» **Your objective**
Each line below from the "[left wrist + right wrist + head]" line through the "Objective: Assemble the" line, those two included, must be restated word for word; the pictures must not be.

Dataset entries
------------------------------------------------------------------------
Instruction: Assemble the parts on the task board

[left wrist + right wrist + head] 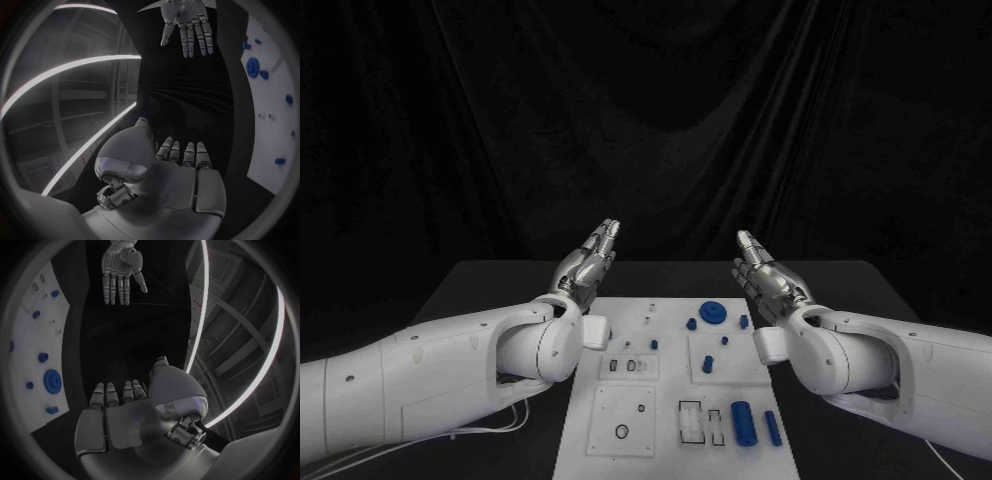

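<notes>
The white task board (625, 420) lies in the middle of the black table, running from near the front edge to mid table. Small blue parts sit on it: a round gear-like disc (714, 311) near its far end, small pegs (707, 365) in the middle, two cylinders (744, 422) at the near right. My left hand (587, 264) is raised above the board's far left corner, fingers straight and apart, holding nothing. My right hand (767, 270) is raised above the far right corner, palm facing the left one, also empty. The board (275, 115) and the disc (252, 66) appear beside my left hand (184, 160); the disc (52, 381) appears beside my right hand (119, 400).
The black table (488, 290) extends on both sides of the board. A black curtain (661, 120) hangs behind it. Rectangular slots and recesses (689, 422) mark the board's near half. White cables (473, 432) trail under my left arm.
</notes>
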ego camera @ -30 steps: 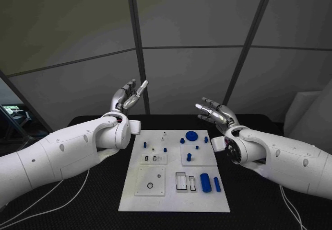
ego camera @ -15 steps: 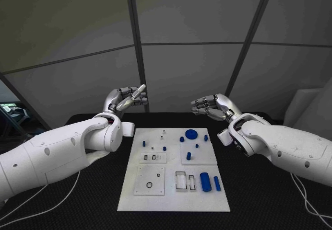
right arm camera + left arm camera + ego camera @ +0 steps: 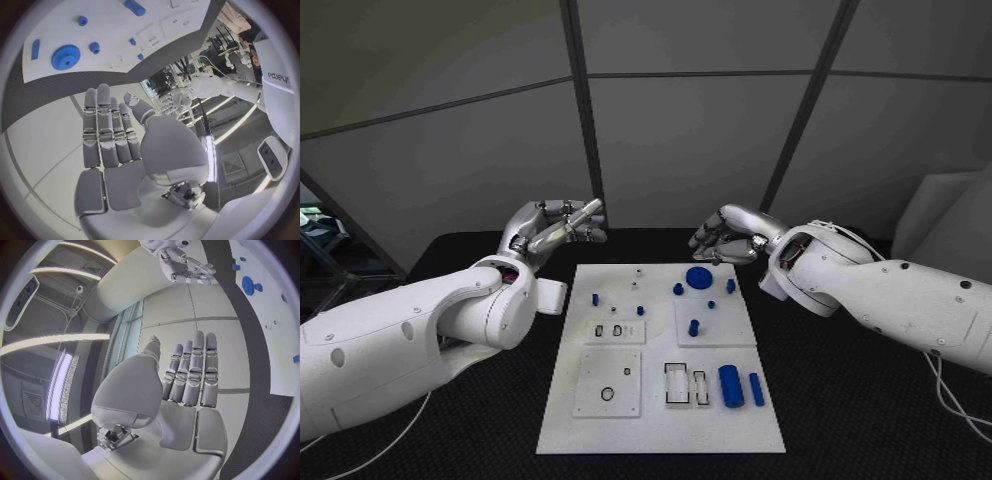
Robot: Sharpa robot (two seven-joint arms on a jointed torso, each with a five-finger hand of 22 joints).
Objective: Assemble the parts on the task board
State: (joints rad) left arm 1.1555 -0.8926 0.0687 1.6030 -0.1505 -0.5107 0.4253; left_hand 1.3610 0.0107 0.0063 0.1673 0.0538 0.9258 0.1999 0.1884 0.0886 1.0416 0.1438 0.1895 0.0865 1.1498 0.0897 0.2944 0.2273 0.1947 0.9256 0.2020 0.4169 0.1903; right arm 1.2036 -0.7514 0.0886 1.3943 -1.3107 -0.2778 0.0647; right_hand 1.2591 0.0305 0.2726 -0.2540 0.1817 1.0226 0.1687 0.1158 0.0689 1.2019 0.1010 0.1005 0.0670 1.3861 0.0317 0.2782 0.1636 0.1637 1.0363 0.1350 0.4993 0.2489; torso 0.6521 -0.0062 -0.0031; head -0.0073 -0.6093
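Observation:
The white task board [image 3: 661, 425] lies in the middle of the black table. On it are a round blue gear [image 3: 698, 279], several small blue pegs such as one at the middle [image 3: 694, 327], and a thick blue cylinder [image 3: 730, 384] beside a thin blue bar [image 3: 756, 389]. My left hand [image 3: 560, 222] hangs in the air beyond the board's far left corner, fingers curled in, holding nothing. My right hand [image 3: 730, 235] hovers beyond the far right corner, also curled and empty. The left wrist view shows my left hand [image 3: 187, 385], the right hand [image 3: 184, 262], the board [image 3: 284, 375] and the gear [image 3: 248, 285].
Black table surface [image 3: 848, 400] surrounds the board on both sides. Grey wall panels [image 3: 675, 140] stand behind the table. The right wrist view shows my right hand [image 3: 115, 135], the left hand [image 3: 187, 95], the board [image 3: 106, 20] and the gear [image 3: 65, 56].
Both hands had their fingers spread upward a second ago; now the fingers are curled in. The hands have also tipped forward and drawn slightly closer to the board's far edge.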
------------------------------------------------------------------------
» **Solution for this exercise**
[left wrist + right wrist + head] 

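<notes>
The white task board (625, 420) lies in the middle of the black table, running from near the front edge to mid table. Small blue parts sit on it: a round gear-like disc (714, 311) near its far end, small pegs (707, 365) in the middle, two cylinders (744, 422) at the near right. My left hand (587, 264) is raised above the board's far left corner, fingers straight and apart, holding nothing. My right hand (767, 270) is raised above the far right corner, palm facing the left one, also empty. The board (275, 115) and the disc (252, 66) appear beside my left hand (184, 160); the disc (52, 381) appears beside my right hand (119, 400).
The black table (488, 290) extends on both sides of the board. A black curtain (661, 120) hangs behind it. Rectangular slots and recesses (689, 422) mark the board's near half. White cables (473, 432) trail under my left arm.
</notes>
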ego camera @ -30 steps: 
ego camera @ -15 steps: 
right arm camera + left arm camera + ego camera @ +0 steps: 
Robot: Sharpa robot (two seven-joint arms on a jointed torso, each with a five-finger hand of 22 joints).
Objective: Assemble the parts on the task board

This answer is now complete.